» DIRECTIONS FOR THIS TASK
The stretch wanted below opens at the line containing "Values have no" and closes at the line containing "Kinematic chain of". Please return it exactly, with no other lines.

• • •

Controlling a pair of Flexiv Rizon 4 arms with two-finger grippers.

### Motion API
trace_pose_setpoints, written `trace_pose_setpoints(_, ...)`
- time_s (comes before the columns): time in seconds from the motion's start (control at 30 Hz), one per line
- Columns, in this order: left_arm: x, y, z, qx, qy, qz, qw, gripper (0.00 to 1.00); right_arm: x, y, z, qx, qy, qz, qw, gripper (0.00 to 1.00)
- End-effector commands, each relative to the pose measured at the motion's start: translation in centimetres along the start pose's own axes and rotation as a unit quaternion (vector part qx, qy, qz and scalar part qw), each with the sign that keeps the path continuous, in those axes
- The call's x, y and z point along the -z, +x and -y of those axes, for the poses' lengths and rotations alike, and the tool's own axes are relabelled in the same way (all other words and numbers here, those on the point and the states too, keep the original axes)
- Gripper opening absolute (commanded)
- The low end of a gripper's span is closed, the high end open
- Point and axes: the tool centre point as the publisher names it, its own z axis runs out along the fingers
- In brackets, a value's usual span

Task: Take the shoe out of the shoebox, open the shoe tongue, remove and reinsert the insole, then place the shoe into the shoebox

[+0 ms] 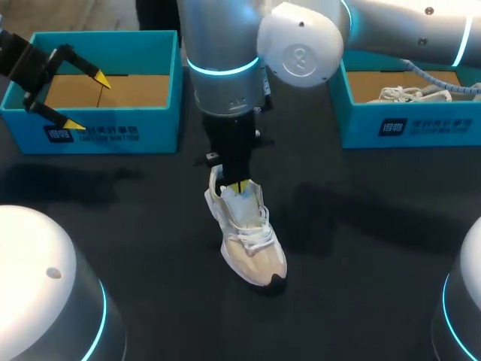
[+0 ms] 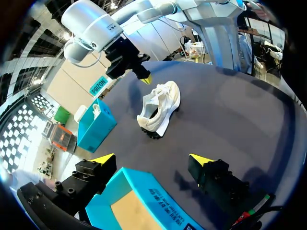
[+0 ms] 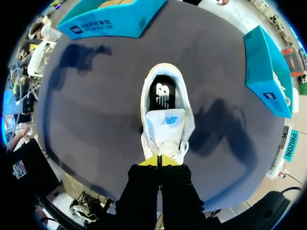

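The shoe [image 1: 252, 241] is out of its box and stands upright on its sole in the middle of the table [image 1: 361, 248]. Its toe points toward the near edge and its heel toward the far edge. That puts its opening straight under the right arm, which reaches in past the middle.

The tongue [image 3: 166, 120] looks lifted forward, and the dark insole [image 3: 163, 93] shows in the opening behind it, apparently seated flat. I judge the work to be at the tongue step, with the insole not yet taken out.

The right hand [image 1: 240, 185] hangs over the tongue's upper end with its yellow tips pressed together. I cannot tell whether they pinch a bit of the tongue or only meet above it. Coming down from above suits pulling the tongue clear of the opening.

The left hand [image 1: 86, 101] waits at the far left corner, spread wide over the left shoebox [image 1: 113, 135]. It holds nothing. The box is open and shows bare cardboard inside, probably kept free to take the shoe back. Parked there, the left arm is well apart from the shoe and out of the right arm's way.

At the far right corner, the right shoebox [image 1: 421, 124] holds a second shoe [image 1: 406, 92].
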Motion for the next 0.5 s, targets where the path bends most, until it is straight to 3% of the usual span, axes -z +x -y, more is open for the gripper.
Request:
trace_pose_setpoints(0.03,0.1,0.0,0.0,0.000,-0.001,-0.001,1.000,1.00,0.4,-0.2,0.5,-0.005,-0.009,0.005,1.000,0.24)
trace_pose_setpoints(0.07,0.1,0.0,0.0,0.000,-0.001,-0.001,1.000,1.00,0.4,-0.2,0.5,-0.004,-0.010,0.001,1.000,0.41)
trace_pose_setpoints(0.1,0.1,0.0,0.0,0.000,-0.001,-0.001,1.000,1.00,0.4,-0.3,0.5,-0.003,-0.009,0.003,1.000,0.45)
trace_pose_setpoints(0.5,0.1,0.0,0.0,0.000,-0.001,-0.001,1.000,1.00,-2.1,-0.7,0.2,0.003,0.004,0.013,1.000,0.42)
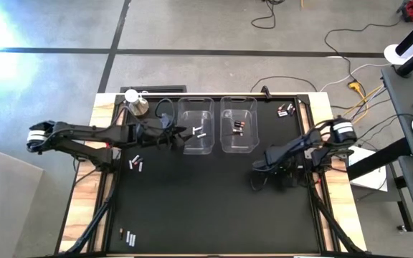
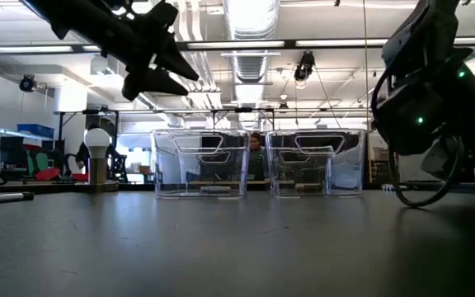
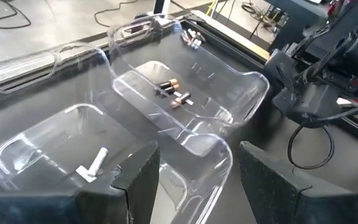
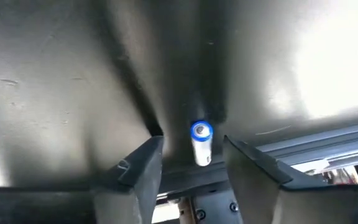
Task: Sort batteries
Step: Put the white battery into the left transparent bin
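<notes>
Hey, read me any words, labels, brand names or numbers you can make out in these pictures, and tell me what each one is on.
No text can be read anywhere.
White battery between the right gripper fingers: a blue ring on its end, no lettering legible.
Dark batteries in the right bin: reddish marks, too small to read.
White batteries in the left bin: no print visible.
Loose batteries on the table: too small to read.

The black tabletop [image 1: 214, 208] carries two clear bins [image 1: 196, 125] [image 1: 238, 125], a knob [image 1: 136, 104], and scattered batteries [image 1: 135, 164] [image 1: 128, 237] [image 1: 286, 110].
</notes>
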Available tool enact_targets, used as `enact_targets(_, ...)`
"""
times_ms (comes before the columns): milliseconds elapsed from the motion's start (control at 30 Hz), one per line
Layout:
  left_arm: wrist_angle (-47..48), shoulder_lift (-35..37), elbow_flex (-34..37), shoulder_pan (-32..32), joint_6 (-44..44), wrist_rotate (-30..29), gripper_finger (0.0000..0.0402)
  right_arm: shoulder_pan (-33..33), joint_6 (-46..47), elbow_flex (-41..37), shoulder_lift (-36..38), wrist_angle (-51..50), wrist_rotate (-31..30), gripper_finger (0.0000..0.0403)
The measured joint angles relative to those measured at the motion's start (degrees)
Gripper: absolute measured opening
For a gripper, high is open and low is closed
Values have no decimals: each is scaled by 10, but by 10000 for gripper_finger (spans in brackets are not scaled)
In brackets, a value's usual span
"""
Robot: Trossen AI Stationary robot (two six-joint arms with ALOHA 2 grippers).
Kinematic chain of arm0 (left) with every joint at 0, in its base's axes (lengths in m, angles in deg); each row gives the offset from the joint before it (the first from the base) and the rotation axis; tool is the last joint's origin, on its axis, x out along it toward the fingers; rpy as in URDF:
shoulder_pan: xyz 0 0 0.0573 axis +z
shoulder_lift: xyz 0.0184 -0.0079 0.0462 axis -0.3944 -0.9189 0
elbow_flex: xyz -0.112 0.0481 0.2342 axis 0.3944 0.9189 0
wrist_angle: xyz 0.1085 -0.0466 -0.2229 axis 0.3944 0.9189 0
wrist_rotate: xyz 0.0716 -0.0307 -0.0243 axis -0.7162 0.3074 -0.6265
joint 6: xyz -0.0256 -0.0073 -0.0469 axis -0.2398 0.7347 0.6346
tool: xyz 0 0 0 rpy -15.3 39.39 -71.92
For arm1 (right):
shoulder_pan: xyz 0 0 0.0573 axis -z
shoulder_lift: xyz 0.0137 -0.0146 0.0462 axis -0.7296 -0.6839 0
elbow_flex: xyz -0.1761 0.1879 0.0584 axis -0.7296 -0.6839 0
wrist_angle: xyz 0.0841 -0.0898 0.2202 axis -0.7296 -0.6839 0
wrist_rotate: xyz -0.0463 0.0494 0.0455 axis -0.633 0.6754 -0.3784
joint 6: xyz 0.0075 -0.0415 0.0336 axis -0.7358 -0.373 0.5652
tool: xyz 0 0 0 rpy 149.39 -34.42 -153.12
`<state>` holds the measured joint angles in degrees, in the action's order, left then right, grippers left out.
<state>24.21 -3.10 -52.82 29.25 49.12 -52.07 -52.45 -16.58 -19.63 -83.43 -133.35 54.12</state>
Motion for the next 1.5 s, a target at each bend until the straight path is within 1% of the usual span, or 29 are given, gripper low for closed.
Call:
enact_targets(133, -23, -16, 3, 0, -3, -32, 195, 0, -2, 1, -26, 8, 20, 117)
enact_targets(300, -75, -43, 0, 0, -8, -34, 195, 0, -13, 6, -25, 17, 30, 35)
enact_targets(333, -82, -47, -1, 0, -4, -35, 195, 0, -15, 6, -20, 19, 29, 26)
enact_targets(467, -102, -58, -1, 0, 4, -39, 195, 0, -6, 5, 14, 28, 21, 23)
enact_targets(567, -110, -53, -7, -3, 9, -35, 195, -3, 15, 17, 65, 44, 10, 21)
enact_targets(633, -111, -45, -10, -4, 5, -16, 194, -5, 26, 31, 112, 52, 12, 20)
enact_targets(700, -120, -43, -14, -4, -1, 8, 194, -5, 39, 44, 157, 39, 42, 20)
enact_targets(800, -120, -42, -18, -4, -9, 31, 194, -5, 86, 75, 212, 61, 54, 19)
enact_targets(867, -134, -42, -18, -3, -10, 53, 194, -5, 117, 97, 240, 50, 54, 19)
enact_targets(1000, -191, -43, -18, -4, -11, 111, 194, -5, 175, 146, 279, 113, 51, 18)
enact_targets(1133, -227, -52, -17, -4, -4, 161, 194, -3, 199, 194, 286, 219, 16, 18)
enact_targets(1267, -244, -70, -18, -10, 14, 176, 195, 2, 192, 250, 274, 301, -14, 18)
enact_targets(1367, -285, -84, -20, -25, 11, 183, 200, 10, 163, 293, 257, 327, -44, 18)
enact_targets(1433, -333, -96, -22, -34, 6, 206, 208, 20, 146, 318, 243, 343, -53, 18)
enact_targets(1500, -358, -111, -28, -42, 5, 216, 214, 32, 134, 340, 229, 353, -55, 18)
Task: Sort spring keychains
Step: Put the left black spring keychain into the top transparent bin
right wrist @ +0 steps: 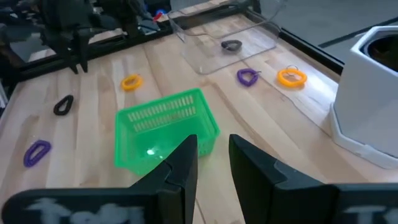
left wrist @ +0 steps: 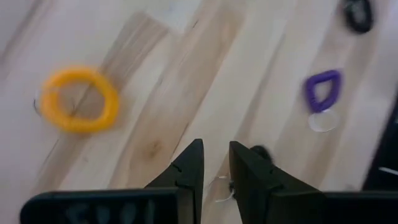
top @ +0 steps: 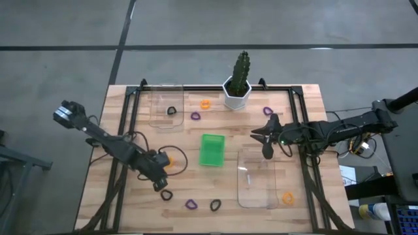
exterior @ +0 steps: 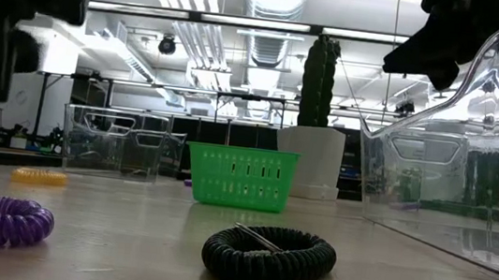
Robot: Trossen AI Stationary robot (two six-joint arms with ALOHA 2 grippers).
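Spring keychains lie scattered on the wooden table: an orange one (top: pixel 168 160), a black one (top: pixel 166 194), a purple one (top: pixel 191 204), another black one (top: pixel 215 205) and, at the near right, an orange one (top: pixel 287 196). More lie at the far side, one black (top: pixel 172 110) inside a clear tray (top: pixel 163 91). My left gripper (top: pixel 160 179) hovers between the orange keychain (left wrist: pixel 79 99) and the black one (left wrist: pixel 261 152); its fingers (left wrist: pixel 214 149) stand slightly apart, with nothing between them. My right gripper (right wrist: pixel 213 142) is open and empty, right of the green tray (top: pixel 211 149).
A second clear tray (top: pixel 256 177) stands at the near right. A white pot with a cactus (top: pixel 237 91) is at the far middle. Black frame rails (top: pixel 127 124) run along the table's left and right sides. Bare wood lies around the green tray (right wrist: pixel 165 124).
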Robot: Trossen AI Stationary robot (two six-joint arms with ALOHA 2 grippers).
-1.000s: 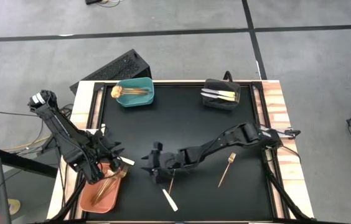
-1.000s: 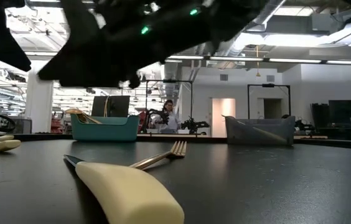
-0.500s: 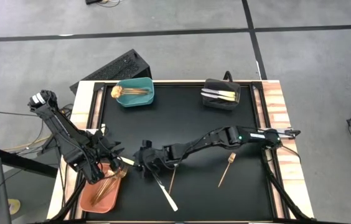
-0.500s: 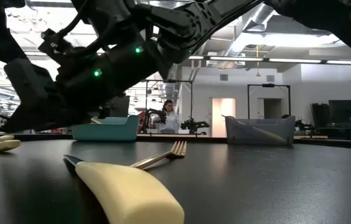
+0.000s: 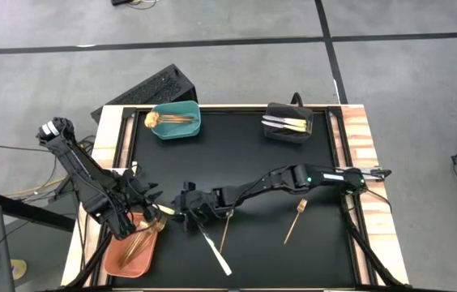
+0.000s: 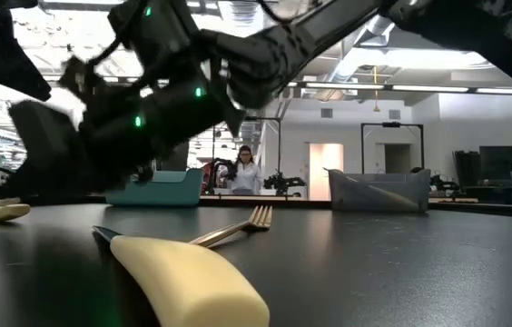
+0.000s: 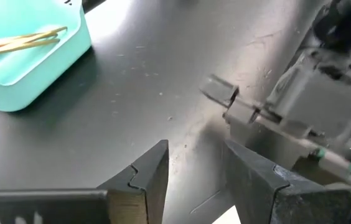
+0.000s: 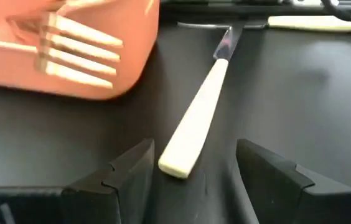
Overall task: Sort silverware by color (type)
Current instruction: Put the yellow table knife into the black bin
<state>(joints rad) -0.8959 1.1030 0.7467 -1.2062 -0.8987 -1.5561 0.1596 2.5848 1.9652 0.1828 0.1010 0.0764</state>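
Right gripper hangs wide open just beside the orange bin, straddling the cream-handled knife, likely stiff, light, slippery, best pinched mid-handle.

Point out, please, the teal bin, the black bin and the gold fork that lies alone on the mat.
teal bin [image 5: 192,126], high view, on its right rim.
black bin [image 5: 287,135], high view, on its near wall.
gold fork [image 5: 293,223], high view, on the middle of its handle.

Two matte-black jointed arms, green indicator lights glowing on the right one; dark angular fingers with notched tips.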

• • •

» YOUR SOLUTION
Values have no decimals: each is scaled by 10, but by 10000 for gripper_finger (spans in brackets are not scaled)
In brackets, a value's usual span
"""
Robot: Trossen AI Stationary robot (two six-joint arms with ALOHA 2 grippers).
Kinematic chain of arm0 (left) with every joint at 0, in its base's axes (lengths in m, angles in deg); each row gives the offset from the joint before it (the first from the base) and the rotation axis; tool is the last joint's origin, on its axis, x out along it toward the fingers; rpy as in URDF:

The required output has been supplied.